Thanks for the note, Rob. I hadn’t noticed a degrading in the quality of Bank Note, but then I haven’t been drinking it recently (lots of other bottles to get through!). I had always thought that the quality-for-value ratio was higher than expected for this blend, and that it was unlikely that the company would be able to maintain the same consistency… especially considering that rising demand has eviscerated the market for independent barrel resale and filling contracts. It must be getting harder and harder to source decent whisky for a blend like this. I don’t think Bank Note is the only product suffering from the scarcity of good whisky, either. Even companies (like Diageo) that tend to produce all of their own blending stock are finding it hard to meet demand. I’m guessing they are dumping barrels into the marrying tun that would have been marked down and resigned to the secondary market in the past.
Good stuff! I’m a peaty blend drinker: Teacher’s, White Horse, Black Bottle, Isle of Skye, JWBL etc. my latest concoction is 4 parts Bank Note and 1 part Laphroig.. It’s stellar! And cost wise Bank Note is so cheap that you only need buy a Laphroig to mix with every 5th bottle. Brilliant. On its own this is a surprisingly tasty, floral complex sweet Speyside/Highland style blend that tastes as good as some cheaper single malts.

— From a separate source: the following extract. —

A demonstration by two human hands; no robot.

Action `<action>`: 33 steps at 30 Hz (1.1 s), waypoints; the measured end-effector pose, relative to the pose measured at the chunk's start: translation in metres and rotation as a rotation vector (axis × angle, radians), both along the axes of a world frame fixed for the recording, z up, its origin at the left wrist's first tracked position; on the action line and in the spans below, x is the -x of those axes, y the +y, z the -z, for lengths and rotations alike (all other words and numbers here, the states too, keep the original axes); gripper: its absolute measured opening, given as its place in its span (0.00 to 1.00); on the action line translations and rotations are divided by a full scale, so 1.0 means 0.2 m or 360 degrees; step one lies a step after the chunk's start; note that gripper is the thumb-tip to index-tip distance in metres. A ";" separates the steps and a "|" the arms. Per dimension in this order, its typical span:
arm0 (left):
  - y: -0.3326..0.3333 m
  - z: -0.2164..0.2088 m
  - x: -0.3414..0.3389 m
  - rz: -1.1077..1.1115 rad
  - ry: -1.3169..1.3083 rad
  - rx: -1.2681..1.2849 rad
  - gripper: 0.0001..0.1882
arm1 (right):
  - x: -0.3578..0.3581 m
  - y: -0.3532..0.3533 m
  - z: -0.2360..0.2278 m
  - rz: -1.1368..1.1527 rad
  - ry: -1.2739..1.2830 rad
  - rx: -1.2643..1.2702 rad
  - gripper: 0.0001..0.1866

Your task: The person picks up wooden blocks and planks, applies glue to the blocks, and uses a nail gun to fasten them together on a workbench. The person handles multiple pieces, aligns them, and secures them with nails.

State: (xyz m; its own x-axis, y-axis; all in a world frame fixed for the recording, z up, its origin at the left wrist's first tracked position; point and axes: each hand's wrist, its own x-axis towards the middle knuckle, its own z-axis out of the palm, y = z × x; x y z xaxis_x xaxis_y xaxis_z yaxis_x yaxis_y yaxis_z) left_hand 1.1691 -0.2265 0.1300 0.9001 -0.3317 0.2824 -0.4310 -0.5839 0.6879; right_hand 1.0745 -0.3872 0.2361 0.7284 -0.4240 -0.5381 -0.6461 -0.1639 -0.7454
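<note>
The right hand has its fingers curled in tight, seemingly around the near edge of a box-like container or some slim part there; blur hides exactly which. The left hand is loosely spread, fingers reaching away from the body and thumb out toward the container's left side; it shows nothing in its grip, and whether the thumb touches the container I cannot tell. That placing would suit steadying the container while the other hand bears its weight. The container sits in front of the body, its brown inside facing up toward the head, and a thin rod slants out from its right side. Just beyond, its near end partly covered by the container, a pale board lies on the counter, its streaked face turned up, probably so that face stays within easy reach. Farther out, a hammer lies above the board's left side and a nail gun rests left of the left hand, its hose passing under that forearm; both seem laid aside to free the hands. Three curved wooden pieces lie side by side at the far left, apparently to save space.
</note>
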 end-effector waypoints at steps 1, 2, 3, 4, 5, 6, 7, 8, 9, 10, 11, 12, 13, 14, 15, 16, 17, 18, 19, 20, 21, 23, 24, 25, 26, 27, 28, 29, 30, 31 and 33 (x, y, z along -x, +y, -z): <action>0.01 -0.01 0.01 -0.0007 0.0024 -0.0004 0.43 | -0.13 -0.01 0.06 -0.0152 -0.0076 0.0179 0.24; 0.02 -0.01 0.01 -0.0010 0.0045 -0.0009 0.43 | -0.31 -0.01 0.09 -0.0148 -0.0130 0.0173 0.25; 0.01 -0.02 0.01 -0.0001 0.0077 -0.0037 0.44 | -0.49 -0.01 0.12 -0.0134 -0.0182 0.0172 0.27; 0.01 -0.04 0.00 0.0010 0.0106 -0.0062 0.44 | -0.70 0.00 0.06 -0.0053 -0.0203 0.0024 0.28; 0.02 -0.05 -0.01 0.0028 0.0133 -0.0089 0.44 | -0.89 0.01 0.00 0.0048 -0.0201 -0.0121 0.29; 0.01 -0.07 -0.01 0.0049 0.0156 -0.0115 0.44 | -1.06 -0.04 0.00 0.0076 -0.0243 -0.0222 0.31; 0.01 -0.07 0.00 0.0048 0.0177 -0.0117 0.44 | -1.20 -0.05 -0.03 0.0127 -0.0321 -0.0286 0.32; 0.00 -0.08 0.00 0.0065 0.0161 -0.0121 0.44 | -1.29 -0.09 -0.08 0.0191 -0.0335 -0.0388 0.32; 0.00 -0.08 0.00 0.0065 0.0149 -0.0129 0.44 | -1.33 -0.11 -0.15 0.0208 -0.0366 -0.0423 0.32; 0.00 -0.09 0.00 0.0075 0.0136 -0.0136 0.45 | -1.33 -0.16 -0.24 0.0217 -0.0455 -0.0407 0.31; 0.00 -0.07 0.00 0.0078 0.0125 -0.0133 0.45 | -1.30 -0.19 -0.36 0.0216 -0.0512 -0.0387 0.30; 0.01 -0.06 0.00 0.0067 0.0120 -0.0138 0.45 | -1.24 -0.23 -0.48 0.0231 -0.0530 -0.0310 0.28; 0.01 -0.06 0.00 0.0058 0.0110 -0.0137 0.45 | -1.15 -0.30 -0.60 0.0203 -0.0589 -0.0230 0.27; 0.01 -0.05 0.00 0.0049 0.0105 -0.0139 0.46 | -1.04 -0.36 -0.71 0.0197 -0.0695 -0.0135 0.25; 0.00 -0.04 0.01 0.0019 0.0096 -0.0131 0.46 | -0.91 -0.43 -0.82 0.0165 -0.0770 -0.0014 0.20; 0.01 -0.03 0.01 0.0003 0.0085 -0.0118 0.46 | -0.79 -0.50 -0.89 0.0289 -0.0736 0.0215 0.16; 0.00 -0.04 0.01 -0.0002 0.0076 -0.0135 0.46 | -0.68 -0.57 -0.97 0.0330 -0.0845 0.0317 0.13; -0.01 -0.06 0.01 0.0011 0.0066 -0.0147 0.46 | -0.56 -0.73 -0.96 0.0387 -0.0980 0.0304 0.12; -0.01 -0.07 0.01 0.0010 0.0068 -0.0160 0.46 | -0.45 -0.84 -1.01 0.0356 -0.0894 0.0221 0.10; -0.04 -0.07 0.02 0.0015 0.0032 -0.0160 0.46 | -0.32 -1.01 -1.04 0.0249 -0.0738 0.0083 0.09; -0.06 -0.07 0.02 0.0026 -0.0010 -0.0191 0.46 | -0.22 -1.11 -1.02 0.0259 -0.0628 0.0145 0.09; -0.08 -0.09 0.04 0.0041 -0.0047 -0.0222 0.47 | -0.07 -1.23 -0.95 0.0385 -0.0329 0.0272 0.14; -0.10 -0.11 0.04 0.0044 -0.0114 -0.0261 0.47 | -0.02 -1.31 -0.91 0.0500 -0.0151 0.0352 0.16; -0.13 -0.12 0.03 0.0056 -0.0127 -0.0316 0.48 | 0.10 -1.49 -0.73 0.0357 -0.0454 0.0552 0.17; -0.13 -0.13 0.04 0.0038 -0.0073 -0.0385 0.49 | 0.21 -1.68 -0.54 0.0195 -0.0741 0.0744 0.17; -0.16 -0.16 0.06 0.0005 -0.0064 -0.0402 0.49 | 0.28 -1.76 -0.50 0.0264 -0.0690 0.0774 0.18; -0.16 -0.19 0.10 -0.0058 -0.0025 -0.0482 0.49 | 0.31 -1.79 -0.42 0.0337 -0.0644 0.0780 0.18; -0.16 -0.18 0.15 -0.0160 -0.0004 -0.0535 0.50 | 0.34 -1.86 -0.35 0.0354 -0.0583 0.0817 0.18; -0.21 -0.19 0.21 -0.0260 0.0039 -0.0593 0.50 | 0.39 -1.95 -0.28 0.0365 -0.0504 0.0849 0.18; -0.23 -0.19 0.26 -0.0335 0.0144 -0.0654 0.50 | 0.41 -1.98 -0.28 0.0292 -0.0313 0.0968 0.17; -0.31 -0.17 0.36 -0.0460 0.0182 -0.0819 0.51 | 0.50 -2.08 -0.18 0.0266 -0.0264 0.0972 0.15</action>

Really good blend. Trouble is, my liquor store says they can’t get it, “out of stock.” Is anyone else having this problem? Next time I find it, I will buy a case. Jeff, I want to try your Laphroig ‘concoction. Laphroig is my preferred Sctoch.
Not having this problem Leon, where do you live? Northern California here. In my opinion Bank Note is a nice blend, but moreso based on value. In other words, you can still make the concoction with any other non smoky blend of good quality. Meaning I am not sure it would work with a grocery store Scotch like JW Red or Cutty ( I wont even drink those) but it might work well with Grant’s or Buchanan’s 12. Those two blends I like and find very similar to Bank Note and are not too expensive. I like Laphroig too!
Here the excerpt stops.